======== The data ========

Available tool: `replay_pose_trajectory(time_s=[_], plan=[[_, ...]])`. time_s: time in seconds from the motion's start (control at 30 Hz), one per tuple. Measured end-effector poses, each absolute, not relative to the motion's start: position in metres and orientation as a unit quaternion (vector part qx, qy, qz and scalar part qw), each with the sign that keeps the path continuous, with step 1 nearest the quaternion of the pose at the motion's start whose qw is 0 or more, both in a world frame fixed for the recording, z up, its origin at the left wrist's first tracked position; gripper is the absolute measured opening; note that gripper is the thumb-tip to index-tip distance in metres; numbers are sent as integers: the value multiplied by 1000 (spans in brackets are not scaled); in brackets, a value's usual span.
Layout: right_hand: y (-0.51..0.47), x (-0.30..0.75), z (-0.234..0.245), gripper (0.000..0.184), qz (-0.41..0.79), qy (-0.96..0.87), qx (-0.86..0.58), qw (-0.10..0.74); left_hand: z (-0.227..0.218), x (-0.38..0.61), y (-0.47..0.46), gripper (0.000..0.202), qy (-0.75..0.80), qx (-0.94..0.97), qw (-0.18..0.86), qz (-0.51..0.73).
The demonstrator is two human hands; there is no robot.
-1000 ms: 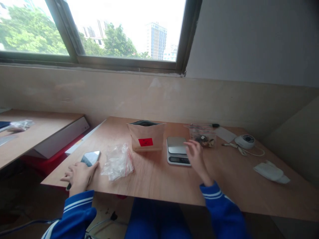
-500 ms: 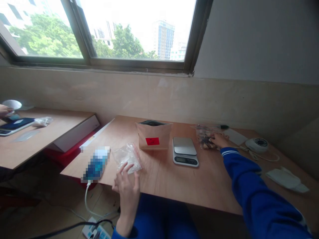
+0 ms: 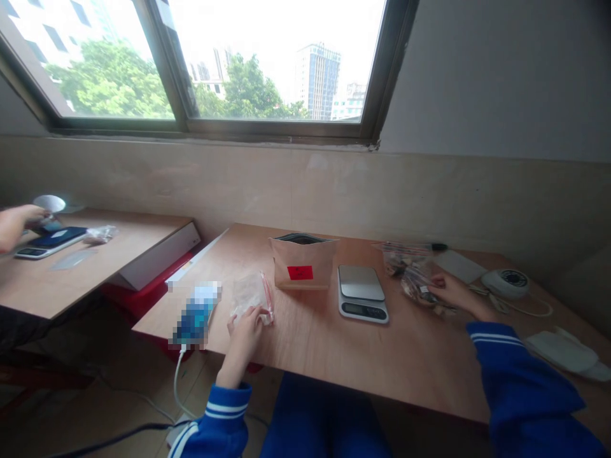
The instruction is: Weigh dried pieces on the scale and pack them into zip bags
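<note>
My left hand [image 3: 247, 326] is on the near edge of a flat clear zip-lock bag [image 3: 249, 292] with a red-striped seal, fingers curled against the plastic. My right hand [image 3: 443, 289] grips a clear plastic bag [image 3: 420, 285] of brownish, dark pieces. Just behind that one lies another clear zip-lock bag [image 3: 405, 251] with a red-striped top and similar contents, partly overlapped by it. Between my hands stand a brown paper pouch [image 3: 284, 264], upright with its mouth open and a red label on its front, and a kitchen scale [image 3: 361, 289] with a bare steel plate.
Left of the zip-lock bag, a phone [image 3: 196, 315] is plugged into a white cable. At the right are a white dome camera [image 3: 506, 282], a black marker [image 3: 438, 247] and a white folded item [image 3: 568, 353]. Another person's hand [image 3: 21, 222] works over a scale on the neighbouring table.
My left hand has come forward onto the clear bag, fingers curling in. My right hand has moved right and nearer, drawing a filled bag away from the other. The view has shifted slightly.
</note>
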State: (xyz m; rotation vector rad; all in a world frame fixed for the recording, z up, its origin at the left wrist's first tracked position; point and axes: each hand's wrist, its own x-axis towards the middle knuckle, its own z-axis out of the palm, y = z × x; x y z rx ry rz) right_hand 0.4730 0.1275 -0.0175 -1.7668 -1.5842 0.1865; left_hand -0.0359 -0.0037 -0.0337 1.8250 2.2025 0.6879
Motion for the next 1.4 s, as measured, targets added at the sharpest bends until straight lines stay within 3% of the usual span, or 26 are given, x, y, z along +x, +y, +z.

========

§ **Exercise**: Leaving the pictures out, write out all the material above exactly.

§ **Exercise output**:
Available tool: `replay_pose_trajectory(time_s=[_], plan=[[_, ...]])`. time_s: time in seconds from the motion's start (control at 30 Hz), one per tuple. Measured end-effector poses, each absolute, not relative to the motion's start: position in metres and orientation as a unit quaternion (vector part qx, qy, qz and scalar part qw), each with the sign that keeps the path continuous, with step 1 nearest the quaternion of the pose at the motion's start whose qw is 0 or more, both in a world frame fixed for the recording, z up, its origin at the left wrist's first tracked position; gripper is the absolute measured opening; note that gripper is the thumb-tip to index-tip distance in metres; numbers are sent as integers: the value multiplied by 1000 (spans in brackets are not scaled); in brackets, a value's usual span.
Layout: right_hand: y (-0.51..0.47), x (-0.30..0.75), z (-0.234..0.245), gripper (0.000..0.184), qz (-0.41..0.79), qy (-0.96..0.87), qx (-0.86..0.58), qw (-0.10..0.74); left_hand: z (-0.227..0.218), x (-0.38..0.61), y (-0.47..0.46), gripper (0.000..0.202), qy (-0.75..0.80), qx (-0.94..0.97), qw (-0.18..0.86), qz (-0.51..0.73).
The demonstrator is two human hands; there is no robot.
-1000 ms: 
-500 ms: 
+0 ms: 
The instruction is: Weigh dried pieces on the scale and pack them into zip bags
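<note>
My left hand [image 3: 247, 326] is on the near edge of a flat clear zip-lock bag [image 3: 249, 292] with a red-striped seal, fingers curled against the plastic. My right hand [image 3: 443, 289] grips a clear plastic bag [image 3: 420, 285] of brownish, dark pieces. Just behind that one lies another clear zip-lock bag [image 3: 405, 251] with a red-striped top and similar contents, partly overlapped by it. Between my hands stand a brown paper pouch [image 3: 284, 264], upright with its mouth open and a red label on its front, and a kitchen scale [image 3: 361, 289] with a bare steel plate.
Left of the zip-lock bag, a phone [image 3: 196, 315] is plugged into a white cable. At the right are a white dome camera [image 3: 506, 282], a black marker [image 3: 438, 247] and a white folded item [image 3: 568, 353]. Another person's hand [image 3: 21, 222] works over a scale on the neighbouring table.
My left hand has come forward onto the clear bag, fingers curling in. My right hand has moved right and nearer, drawing a filled bag away from the other. The view has shifted slightly.
</note>
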State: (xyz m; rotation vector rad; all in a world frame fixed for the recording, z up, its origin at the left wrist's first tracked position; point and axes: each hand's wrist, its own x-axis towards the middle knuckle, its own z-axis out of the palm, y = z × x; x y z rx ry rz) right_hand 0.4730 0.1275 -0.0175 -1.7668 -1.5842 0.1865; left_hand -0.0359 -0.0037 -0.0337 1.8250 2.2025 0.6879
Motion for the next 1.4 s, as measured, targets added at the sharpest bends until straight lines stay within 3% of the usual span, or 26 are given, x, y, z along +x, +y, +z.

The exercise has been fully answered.